In the end, the US delegates argued that the assembly’s decision on access to the vaccine would take away the profit incentive from pharmaceutical companies to develop a vaccine. They went on to argue that doing so was a “misinterpretation of international trade obligations” which would discourage companies from “new drug development and expand[ing] access to medicine.”
No place for rich country domination
This debate followed an open letter on 14 May from South Africa’s Cyril Ramaphosa, Senegal’s Macky Sall and Ghana’s Nana Akufo-Addo, and another 40 international public figures arguing that a vaccine was the world’s best chance of “putting a stop to this painful global pandemic.”
This reflects a concern that just as rich countries have dominated the market for medical technology, such as ventilators and oxygen machines, even for personal protective equipment, they would marginalise poorer countries in the distribution of vaccines.

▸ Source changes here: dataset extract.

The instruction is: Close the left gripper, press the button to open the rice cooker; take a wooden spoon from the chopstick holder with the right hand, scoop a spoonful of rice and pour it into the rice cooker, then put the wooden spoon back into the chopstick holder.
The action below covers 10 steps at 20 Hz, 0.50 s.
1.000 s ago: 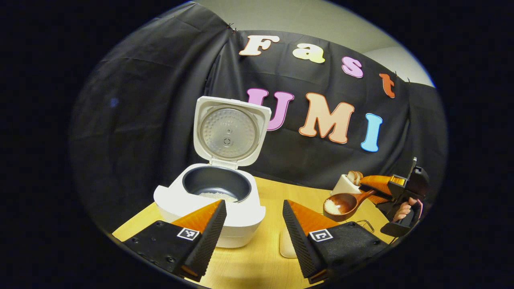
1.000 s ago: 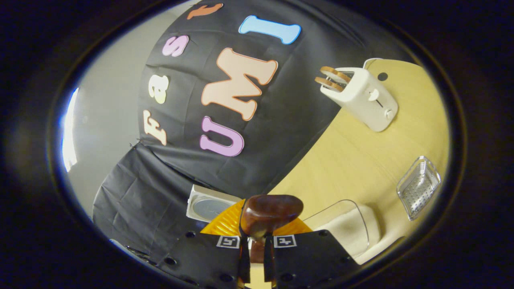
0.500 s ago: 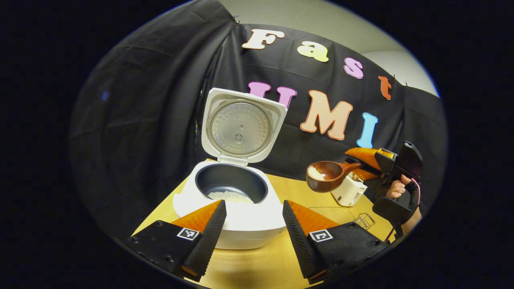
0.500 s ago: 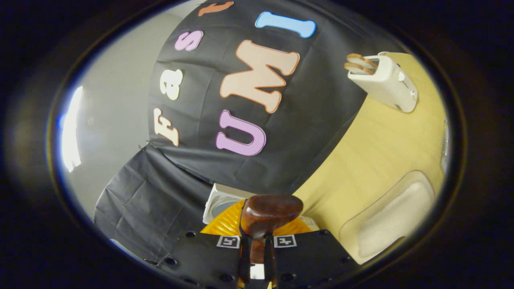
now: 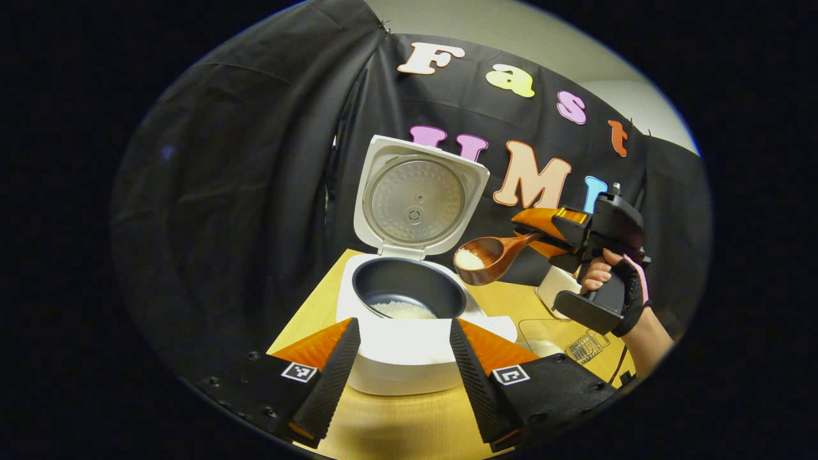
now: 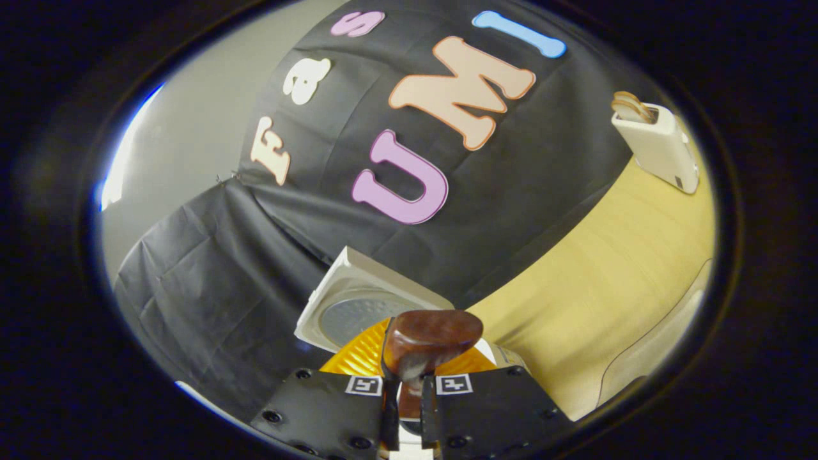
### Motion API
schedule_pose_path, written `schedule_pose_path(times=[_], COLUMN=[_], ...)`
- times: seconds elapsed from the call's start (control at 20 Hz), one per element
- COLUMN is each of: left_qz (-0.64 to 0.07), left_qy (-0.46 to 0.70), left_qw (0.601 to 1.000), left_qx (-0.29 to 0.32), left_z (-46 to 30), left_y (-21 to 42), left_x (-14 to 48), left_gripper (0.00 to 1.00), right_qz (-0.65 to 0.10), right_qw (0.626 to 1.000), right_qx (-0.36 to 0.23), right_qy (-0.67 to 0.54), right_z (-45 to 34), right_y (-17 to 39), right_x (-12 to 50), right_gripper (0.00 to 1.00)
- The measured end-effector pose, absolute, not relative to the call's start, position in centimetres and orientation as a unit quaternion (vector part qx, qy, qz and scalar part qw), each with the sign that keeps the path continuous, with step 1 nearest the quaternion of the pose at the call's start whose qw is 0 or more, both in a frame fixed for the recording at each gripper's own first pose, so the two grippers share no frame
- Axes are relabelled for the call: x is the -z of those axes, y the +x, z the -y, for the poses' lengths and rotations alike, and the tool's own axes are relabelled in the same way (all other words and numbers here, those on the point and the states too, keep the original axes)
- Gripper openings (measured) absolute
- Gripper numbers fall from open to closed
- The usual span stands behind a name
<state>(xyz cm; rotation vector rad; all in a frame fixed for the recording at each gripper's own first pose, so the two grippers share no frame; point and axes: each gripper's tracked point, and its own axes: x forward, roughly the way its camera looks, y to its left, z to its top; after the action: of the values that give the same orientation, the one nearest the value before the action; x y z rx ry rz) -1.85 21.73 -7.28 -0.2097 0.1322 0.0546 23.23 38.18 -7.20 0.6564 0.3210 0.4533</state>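
The white rice cooker [image 5: 396, 358] stands with its lid [image 5: 418, 198] raised, and a little rice [image 5: 402, 310] lies in the dark inner pot. My left gripper [image 5: 402, 329] is open in front of the cooker, holding nothing. My right gripper [image 5: 540, 230], held by a gloved hand [image 5: 607, 278], is shut on the handle of the wooden spoon [image 5: 489, 259]. The spoon's bowl holds white rice [image 5: 470, 259] and hovers just right of the pot's rim. In the right gripper view the spoon [image 6: 431, 335] sticks out past the right gripper [image 6: 409, 393], with the cooker lid [image 6: 358, 303] behind it.
A white toaster-like box [image 6: 658, 144] with brown slices stands at the back of the wooden table [image 6: 594, 281]. A clear tray of rice [image 5: 543, 335] and a small clear perforated holder [image 5: 585, 348] sit right of the cooker.
My right gripper has lifted the rice-filled spoon from low near the tray up and left to the cooker's rim. The left gripper view has shifted, so the cooker sits farther right.
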Motion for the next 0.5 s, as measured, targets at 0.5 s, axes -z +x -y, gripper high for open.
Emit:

The letter says “we cannot afford for monopolies, crude competition and near-sighted nationalism to stand in the way” of universal access to a vaccine.
“New space race”
There are over 70 candidates for an effective vaccine in research currently. Some liken the rivalry to a new space race.
The prize would be the national kudos of having got there first. But many public health experts are sceptical that producing the vaccine will be a unilateral project. “The Ebola vaccine was ‘discovered’ in Canada, tested in the United States and then manufactured in Germany,” said one of the industry delegates in Geneva.
Before any proposed vaccine gets international acceptance, there will have to be extensive clinical trials. Regulators will have to approve each stage in the development and manufacturing of the vaccine.
Getting a vaccine past stringent international safety and quality controls will test the resources of the biggest pharmaceutical conglomerates, even in the middle of a global health emergency.
That could give the WHO a gatekeeping role in managing the production and distribution of the vaccine. It also fits in with the aims of other international partnerships to raise money for vaccine development – the Access to COVID-19 tools (ACT) Accelerator and the Coalition for Epidemic Preparedness Initiatives.
Last month, the European Commission raised €7.4bn for the development and distribution of vaccines against coronavirus, saying it was committed to make it available to the poorest countries.
But representatives from some of the biggest pharmaceutical-producing countries, such as Argentina, Brazil, India, Russia and the United States weren’t there and have shown no interest in backing the initiative. That raises the spectre of vaccine nationalism.
Perhaps the organisation best placed to fight that is the WHO itself but if the US quits and ploughs ahead unilaterally, it will weaken both the organisation and prospects for global health cooperation, say officials in Geneva.
“In the end, I think the US will probably cut a deal and stay in the WHO,” said a diplomat in Geneva. “If you look at all the US officials working at [the] WHO headquarters and its collaboration with the Center for Disease Control in Atlanta, it’s in the interests of global health security.” But, he added, that under current conditions there was no guarantee that logic would prevail over political interests.